To enable user interaction with the computing device 600, an input device 645 represents any number of input mechanisms, such as a microphone for speech, a touch-sensitive screen for gesture or graphical input, keyboard, mouse, motion input, speech and so forth. An output device 635 can also be one or more of a number of output mechanisms known to those of skill in the art. In some instances, multimodal systems enable a user to provide multiple types of input to communicate with the computing device 600. The communications interface 640 generally governs and manages the user input and system output. There is no restriction on operating on any particular hardware arrangement and therefore the basic hardware depicted may easily be substituted for improved hardware or firmware arrangements as they are developed.

For clarity of explanation, the illustrative system embodiment is presented as including individual functional blocks including functional blocks labeled as a “processor” or processor 610. The functions these blocks represent may be provided through the use of either shared or dedicated hardware, including, but not limited to, hardware capable of executing software and hardware, such as a processor 610, that is purpose-built to operate as an equivalent to software executing on a general purpose processor. For example the functions of one or more processors presented in FIG. 6A may be provided by a single shared processor or multiple processors. (Use of the term “processor” should not be construed to refer exclusively to hardware capable of executing software.) Illustrative embodiments may include microprocessor and/or digital signal processor (DSP) hardware, read-only memory (ROM) 620 for storing software performing the operations described below, and random access memory (RAM) 625 for storing results. Very large scale integration (VLSI) hardware embodiments, as well as custom VLSI circuitry in combination with a general purpose DSP circuit, may also be provided.

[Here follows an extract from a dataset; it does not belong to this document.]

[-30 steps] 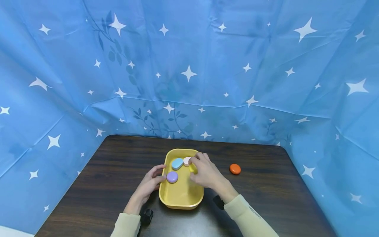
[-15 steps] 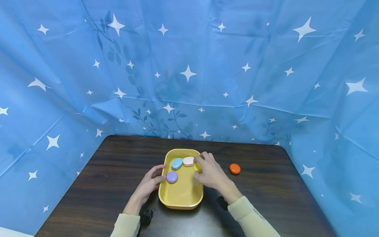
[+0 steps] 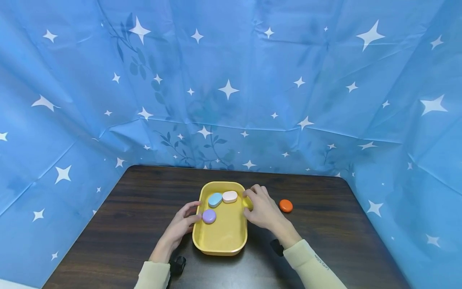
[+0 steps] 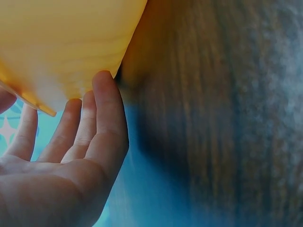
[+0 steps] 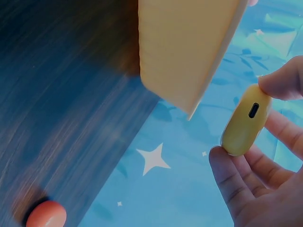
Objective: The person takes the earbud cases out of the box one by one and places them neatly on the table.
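Observation:
My right hand point(image 3: 265, 210) pinches a yellow earbud case point(image 5: 246, 123) between thumb and fingertips, over the right rim of a yellow tray point(image 3: 225, 235). A small dark charging port shows on the case in the right wrist view. At the tray's left side, my left hand point(image 3: 178, 226) holds its wall, thumb at the rim and fingers point(image 4: 111, 104) against the outside. Inside the tray lie a light blue rounded piece point(image 3: 215, 200), a pale pink one point(image 3: 229, 196) and a round purple one point(image 3: 209, 216).
An orange rounded piece point(image 3: 286, 206) lies on the dark wooden table point(image 3: 317, 249), right of the tray and just beyond my right hand. A blue cloth with white stars point(image 3: 231, 132) hangs behind the table and at its sides.
My right hand has moved right with the yellow earbud case, from inside the tray to its right rim. The pale pink piece is now fully uncovered. My left hand stays put.

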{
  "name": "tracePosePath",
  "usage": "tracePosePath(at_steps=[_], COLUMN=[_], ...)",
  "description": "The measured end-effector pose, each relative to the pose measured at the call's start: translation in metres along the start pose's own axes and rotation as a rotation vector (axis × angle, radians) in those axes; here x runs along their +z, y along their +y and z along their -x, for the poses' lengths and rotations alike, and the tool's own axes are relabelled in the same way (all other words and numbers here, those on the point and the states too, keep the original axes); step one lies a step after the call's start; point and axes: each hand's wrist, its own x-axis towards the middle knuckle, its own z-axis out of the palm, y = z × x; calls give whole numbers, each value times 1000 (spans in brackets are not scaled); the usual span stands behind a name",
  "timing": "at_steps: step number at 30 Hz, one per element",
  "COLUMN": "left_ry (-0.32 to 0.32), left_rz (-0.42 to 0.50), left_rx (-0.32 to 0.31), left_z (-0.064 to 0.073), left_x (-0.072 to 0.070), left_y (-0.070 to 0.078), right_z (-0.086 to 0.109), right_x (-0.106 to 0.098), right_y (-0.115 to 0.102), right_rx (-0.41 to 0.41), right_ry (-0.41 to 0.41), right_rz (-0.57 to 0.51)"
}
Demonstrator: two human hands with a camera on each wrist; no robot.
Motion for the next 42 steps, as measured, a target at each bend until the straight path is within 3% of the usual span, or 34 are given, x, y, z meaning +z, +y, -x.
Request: tracePosePath(at_steps=[16, 42], left_ry=[5, 7], left_rz=[-8, 1], left_rx=[0, 3], left_z=[0, 2], left_x=[0, 1], left_y=[0, 1], right_z=[2, 0], right_x=[0, 10], right_y=[18, 51], right_rx=[28, 125], right_ry=[28, 9], right_rz=[21, 51])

The logical operations of the various embodiments are implemented as: (1) a sequence of computer implemented steps, operations, or procedures running on a programmable circuit within a general use computer, (2) a sequence of computer implemented steps, operations, or procedures running on a specific-use programmable circuit; and/or (3) interconnected machine modules or program engines within the programmable circuits. The system 600 shown in FIG. 6A can practice all or part of the recited methods, can be a part of the recited systems, and/or can operate according to instructions in the recited tangible computer-readable storage devices. Such logical operations can be implemented as modules configured to control the processor 610 to perform particular functions according to the programming of the module. For example, FIG. 6A illustrates three modules/services SVC 632, SVC 634 and SVC 636 which are modules configured to control the processor 610. These modules may be stored on the storage device 630 and loaded into RAM 625 or memory 615 at runtime or may be stored in other computer-readable memory locations.

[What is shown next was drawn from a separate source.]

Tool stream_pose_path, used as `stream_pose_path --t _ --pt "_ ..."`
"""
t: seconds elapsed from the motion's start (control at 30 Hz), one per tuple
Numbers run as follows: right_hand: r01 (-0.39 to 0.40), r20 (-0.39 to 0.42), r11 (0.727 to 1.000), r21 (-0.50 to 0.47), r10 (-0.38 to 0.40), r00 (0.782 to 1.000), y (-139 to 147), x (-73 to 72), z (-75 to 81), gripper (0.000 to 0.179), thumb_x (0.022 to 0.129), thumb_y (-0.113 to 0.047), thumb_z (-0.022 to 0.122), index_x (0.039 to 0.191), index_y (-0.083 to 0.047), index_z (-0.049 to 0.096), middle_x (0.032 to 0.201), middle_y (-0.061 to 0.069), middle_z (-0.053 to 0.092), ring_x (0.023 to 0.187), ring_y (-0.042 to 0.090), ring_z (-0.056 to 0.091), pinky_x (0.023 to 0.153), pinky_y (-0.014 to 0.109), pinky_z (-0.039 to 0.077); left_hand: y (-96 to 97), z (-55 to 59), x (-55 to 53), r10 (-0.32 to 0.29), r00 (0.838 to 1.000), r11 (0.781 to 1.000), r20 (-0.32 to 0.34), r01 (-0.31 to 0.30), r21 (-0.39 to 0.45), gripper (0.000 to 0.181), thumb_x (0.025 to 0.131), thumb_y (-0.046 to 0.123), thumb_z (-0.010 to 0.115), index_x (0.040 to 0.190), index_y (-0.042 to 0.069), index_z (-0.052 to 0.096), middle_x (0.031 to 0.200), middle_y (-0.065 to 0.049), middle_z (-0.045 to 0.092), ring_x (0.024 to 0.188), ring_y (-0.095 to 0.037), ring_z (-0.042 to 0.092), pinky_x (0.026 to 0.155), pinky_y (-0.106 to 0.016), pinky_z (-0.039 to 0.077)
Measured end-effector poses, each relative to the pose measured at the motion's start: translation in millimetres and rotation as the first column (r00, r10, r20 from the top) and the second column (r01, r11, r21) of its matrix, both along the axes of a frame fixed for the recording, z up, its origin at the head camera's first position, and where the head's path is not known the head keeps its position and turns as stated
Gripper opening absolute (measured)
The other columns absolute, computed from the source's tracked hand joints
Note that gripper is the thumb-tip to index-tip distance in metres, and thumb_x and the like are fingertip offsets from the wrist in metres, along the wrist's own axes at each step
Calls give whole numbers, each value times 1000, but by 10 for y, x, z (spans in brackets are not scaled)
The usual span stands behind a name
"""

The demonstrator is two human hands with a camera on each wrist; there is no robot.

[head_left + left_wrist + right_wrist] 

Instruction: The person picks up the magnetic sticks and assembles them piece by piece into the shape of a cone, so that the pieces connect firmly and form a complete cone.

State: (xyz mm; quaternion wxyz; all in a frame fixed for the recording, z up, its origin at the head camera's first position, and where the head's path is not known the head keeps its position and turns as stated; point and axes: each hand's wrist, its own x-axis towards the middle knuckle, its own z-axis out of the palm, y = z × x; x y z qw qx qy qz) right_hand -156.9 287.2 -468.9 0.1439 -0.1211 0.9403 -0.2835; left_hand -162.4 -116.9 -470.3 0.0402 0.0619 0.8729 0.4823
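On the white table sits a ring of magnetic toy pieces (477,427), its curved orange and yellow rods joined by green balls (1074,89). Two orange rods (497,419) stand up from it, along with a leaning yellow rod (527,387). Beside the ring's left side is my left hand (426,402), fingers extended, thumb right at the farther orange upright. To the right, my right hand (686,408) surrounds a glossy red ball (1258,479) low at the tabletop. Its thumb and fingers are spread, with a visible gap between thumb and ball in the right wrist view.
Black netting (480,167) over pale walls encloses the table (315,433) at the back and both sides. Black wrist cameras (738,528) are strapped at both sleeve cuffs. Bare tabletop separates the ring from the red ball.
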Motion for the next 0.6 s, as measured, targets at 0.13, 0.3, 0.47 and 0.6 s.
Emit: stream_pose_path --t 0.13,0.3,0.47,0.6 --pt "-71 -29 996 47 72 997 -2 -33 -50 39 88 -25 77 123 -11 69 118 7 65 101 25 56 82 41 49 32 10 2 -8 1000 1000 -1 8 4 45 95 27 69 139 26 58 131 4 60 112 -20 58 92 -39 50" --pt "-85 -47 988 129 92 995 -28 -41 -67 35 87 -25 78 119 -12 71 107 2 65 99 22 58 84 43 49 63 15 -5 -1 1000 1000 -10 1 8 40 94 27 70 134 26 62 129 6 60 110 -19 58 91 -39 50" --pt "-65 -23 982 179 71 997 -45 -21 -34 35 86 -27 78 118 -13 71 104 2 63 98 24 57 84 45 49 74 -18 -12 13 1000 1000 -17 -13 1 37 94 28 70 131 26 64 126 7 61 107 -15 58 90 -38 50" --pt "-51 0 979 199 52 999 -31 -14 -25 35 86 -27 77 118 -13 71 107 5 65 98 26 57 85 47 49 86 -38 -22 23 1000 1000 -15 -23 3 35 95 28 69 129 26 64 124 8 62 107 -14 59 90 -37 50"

One or more parts of the example computing device 600, up to and including the entire computing device 600, can be virtualized. For example, a virtual processor can be a software object that executes according to a particular instruction set, even when a physical processor of the same type as the virtual processor is unavailable. A virtualization layer or a virtual “host” can enable virtualized components of one or more different computing devices or device types by translating virtualized operations to actual operations. Ultimately however, virtualized hardware of every type is implemented or executed by some underlying physical hardware. Thus, a virtualization compute layer can operate on top of a physical compute layer. The virtualization compute layer can include one or more of a virtual machine, an overlay network, a hypervisor, virtual switching, and any other virtualization application.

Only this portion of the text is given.